Don't Forget to Sign the Gradients!

TL;DR

GradSigns is a novel watermarking framework for deep neural networks that embeds signatures into input gradients, offering robustness against attacks and minimal performance impact, thus protecting model intellectual property.

Contribution

This paper introduces GradSigns, a new method for watermarking DNNs by embedding signatures into input gradients, enhancing robustness and capacity over existing techniques.

Findings

GradSigns is robust against all known watermark removal attacks.

It can embed a large amount of information into DNNs.

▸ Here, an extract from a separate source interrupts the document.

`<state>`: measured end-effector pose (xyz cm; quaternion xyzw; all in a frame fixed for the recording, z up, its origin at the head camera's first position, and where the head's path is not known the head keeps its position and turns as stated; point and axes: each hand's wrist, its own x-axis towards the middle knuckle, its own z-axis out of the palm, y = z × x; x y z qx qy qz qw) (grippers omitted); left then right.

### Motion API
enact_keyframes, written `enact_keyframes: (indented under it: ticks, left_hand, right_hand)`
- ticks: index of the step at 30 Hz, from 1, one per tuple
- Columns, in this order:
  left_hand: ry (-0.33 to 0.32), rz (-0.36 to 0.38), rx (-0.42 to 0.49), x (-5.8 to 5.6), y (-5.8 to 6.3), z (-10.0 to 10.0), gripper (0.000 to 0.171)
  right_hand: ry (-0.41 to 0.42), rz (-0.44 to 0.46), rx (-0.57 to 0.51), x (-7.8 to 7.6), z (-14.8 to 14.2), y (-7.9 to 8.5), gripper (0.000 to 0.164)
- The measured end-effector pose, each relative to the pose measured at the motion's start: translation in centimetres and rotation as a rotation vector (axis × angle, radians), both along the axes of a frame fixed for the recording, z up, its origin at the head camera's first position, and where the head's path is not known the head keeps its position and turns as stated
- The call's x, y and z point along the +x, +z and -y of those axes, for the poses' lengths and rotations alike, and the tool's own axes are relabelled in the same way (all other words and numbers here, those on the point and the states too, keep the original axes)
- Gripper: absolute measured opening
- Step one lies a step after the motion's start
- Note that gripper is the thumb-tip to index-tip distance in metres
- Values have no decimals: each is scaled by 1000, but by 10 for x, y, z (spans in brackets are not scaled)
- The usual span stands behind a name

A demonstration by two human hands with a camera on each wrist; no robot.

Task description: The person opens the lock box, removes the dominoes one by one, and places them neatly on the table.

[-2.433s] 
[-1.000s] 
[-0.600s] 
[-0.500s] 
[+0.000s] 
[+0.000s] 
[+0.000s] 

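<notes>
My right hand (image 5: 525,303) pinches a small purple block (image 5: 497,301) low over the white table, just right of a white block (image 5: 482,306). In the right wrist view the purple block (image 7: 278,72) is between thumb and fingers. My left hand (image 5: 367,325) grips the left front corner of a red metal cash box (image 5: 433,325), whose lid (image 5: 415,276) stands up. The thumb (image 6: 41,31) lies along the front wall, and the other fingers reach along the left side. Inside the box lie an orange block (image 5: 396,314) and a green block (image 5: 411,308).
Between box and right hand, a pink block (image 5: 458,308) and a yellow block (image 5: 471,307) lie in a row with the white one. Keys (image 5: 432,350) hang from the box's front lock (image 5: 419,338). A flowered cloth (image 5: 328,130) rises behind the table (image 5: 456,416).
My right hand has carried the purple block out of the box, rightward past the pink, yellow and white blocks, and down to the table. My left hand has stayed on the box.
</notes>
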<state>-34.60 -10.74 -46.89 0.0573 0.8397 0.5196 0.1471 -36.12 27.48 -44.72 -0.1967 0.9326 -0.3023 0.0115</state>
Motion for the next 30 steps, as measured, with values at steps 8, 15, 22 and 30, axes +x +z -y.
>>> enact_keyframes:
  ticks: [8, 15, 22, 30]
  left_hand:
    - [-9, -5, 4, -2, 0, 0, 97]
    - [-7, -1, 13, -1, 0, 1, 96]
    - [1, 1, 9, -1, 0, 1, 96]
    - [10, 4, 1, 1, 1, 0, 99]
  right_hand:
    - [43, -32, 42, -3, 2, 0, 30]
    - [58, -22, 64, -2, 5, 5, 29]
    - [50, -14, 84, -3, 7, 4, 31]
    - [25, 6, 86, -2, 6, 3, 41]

The approach has negligible impact on model performance.

Abstract

Engineering a top-notch deep learning model is an expensive procedure that involves collecting data, hiring human resources with expertise in machine learning, and providing high computational resources. For that reason, deep learning models are considered as valuable Intellectual Properties (IPs) of the model vendors. To ensure reliable commercialization of deep learning models, it is crucial to develop techniques to protect model vendors against IP infringements. One of such techniques that recently has shown great promise is digital watermarking. However, current watermarking approaches can embed very limited amount of information and are vulnerable against watermark removal attacks. In this paper, we present GradSigns, a novel watermarking framework for deep neural networks (DNNs). GradSigns embeds the owner's signature into the gradient of the cross-entropy cost function with respect to inputs to the model. Our approach has a negligible impact on the performance of the protected model and it allows model vendors to remotely verify the watermark through prediction APIs. We evaluate GradSigns on DNNs trained for different image classification tasks using CIFAR-10, SVHN, and YTF datasets. Experimental results show that GradSigns is robust against all known counter-watermark attacks and can embed a large amount of information into DNNs.